Goal of the exercise =>
Could you write out the data that follows, exactly and in full?

Data extract =>
########################################
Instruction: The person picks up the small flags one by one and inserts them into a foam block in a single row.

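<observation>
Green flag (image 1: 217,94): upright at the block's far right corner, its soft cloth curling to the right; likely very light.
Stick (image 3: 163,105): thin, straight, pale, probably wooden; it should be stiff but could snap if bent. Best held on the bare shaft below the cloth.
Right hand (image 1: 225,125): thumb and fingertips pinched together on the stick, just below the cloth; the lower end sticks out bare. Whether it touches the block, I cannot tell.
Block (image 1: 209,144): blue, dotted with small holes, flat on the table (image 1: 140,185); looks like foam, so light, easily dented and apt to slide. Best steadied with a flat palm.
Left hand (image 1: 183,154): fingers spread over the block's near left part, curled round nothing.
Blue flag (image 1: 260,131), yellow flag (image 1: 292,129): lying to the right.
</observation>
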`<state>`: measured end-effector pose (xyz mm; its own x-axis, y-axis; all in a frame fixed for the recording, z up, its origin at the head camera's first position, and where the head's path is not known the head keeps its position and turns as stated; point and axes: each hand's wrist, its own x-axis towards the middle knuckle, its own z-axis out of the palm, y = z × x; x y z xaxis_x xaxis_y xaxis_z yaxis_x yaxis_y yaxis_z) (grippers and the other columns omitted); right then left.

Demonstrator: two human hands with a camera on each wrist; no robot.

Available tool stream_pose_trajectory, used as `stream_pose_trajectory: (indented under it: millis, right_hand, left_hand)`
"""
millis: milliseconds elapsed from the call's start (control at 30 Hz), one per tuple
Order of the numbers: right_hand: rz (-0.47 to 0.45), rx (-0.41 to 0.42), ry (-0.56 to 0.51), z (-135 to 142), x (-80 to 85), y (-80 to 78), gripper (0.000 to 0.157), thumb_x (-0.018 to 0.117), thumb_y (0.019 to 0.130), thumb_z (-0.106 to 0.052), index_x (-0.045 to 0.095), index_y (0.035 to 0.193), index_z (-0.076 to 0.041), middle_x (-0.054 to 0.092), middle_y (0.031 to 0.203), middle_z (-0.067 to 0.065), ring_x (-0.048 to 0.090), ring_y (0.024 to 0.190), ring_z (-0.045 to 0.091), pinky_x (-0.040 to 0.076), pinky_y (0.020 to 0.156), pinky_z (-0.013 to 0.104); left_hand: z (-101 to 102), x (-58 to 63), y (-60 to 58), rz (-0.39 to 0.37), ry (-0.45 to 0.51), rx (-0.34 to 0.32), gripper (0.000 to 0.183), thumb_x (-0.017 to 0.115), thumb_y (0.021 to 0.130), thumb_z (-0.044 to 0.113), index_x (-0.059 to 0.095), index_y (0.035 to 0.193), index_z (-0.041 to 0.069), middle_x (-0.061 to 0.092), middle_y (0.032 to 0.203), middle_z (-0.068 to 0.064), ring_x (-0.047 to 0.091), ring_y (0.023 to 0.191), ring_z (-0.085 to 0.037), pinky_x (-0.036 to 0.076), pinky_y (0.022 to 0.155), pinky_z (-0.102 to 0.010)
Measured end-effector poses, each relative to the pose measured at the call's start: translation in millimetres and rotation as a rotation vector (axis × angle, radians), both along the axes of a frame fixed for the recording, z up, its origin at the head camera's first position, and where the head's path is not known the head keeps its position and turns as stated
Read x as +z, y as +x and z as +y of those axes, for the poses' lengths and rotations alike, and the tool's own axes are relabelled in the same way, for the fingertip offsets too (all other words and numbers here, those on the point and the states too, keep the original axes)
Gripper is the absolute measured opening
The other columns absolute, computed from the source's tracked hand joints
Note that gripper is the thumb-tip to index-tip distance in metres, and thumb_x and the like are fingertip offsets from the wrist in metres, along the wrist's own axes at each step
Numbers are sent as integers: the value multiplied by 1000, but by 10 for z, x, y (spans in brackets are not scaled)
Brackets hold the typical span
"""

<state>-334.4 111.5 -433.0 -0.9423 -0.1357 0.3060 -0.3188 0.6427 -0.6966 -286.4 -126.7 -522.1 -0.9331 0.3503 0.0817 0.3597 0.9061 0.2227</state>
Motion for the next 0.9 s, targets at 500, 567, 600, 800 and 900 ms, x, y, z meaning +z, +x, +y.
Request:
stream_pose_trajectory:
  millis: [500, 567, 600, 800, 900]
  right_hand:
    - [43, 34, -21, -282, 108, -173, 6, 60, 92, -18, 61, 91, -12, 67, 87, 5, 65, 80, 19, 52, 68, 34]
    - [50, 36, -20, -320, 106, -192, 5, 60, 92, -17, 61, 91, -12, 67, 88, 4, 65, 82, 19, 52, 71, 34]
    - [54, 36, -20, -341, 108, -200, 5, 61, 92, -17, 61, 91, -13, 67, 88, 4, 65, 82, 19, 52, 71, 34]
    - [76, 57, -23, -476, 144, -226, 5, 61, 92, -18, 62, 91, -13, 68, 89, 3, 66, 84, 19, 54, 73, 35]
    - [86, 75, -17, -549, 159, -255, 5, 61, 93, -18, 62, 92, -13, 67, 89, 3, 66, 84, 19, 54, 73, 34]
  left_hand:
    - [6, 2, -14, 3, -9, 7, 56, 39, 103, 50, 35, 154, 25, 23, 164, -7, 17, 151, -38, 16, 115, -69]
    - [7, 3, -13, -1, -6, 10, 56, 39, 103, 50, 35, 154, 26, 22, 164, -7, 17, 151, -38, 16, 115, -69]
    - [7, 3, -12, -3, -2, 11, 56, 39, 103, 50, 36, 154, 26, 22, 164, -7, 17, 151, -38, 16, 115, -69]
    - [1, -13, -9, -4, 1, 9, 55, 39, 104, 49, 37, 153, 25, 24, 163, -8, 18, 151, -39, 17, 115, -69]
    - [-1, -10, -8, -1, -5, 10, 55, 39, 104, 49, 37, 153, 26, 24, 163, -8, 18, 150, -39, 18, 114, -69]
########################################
Finished task =>
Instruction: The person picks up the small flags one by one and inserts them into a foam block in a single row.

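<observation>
Green flag (image 1: 217,94): upright at the block's far right corner, its soft cloth curling to the right; likely very light.
Stick (image 3: 163,105): thin, straight, pale, probably wooden; it should be stiff but could snap if bent. Best held on the bare shaft below the cloth.
Right hand (image 1: 225,125): thumb and fingertips pinched together on the stick, just below the cloth; the lower end sticks out bare. Whether it touches the block, I cannot tell.
Block (image 1: 209,144): blue, dotted with small holes, flat on the table (image 1: 140,185); looks like foam, so light, easily dented and apt to slide. Best steadied with a flat palm.
Left hand (image 1: 183,154): fingers spread over the block's near left part, curled round nothing.
Blue flag (image 1: 260,131), yellow flag (image 1: 292,129): lying to the right.
</observation>
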`<state>`: measured end-effector pose (xyz mm; its own x-axis, y-axis; all in a frame fixed for the recording, z up, its origin at the head camera's first position, and where the head's path is not known the head keeps its position and turns as stated; point and axes: each hand's wrist, its own x-axis towards the middle knuckle, its own z-axis out of the palm, y = z × x; x y z xaxis_x xaxis_y xaxis_z yaxis_x yaxis_y yaxis_z) (grippers and the other columns omitted); right then left.

Demonstrator: two human hands with a camera on each wrist; no robot.

Available tool stream_pose_trajectory, used as `stream_pose_trajectory: (indented under it: millis, right_hand, left_hand)`
"""
millis: milliseconds elapsed from the call's start (control at 30 Hz), one per tuple
Order of the numbers: right_hand: rz (-0.47 to 0.45), rx (-0.41 to 0.42), ry (-0.56 to 0.51), z (-135 to 142), x (-80 to 85), y (-80 to 78), gripper (0.000 to 0.157), thumb_x (-0.018 to 0.117), thumb_y (0.019 to 0.130), thumb_z (-0.106 to 0.052), index_x (-0.045 to 0.095), index_y (0.035 to 0.193), index_z (-0.076 to 0.041), middle_x (-0.054 to 0.092), middle_y (0.031 to 0.203), middle_z (-0.067 to 0.065), ring_x (-0.048 to 0.090), ring_y (0.024 to 0.190), ring_z (-0.045 to 0.091), pinky_x (-0.040 to 0.076), pinky_y (0.020 to 0.156), pinky_z (-0.013 to 0.104); left_hand: z (-101 to 102), x (-58 to 63), y (-60 to 58), rz (-0.39 to 0.37), ry (-0.45 to 0.51), rx (-0.34 to 0.32), gripper (0.000 to 0.183), thumb_x (-0.017 to 0.115), thumb_y (0.021 to 0.130), thumb_z (-0.044 to 0.113), index_x (-0.059 to 0.095), index_y (0.035 to 0.193), index_z (-0.041 to 0.069), middle_x (-0.061 to 0.092), middle_y (0.032 to 0.203), middle_z (-0.068 to 0.064), ring_x (-0.047 to 0.091), ring_y (0.023 to 0.191), ring_z (-0.085 to 0.037), pinky_x (-0.036 to 0.076), pinky_y (0.022 to 0.155), pinky_z (-0.102 to 0.010)
Measured end-effector poses, each relative to the pose measured at the call's start: translation in millimetres and rotation as a rotation vector (axis × angle, radians), both along the axes of a frame fixed for the recording, z up, its origin at the head camera's first position, and where the head's path is not known the head keeps its position and turns as stated
Read x as +z, y as +x and z as +y of those axes, for the poses' lengths and rotations alike, and the tool's own axes are relabelled in the same way, for the fingertip offsets too (all other words and numbers here, those on the point and the states too, keep the original axes)
Gripper is the absolute measured opening
The other columns absolute, computed from the source's tracked hand joints
Note that gripper is the thumb-tip to index-tip distance in metres, and thumb_x and the like are fingertip offsets from the wrist in metres, along the wrist's own axes at each step
Numbers are sent as integers: the value multiplied by 1000, but by 10 for z, x, y (spans in brackets are not scaled)
Brackets hold the typical span
"""

<state>-334.4 111.5 -433.0 -0.9423 -0.1357 0.3060 -0.3188 0.6427 -0.6966 -286.4 -126.7 -522.1 -0.9331 0.3503 0.0817 0.3597 0.9061 0.2227</state>
Motion for the next 0.9 s, targets at 500, 567, 600, 800 and 900 ms, x, y, z meaning +z, +x, +y.
Request:
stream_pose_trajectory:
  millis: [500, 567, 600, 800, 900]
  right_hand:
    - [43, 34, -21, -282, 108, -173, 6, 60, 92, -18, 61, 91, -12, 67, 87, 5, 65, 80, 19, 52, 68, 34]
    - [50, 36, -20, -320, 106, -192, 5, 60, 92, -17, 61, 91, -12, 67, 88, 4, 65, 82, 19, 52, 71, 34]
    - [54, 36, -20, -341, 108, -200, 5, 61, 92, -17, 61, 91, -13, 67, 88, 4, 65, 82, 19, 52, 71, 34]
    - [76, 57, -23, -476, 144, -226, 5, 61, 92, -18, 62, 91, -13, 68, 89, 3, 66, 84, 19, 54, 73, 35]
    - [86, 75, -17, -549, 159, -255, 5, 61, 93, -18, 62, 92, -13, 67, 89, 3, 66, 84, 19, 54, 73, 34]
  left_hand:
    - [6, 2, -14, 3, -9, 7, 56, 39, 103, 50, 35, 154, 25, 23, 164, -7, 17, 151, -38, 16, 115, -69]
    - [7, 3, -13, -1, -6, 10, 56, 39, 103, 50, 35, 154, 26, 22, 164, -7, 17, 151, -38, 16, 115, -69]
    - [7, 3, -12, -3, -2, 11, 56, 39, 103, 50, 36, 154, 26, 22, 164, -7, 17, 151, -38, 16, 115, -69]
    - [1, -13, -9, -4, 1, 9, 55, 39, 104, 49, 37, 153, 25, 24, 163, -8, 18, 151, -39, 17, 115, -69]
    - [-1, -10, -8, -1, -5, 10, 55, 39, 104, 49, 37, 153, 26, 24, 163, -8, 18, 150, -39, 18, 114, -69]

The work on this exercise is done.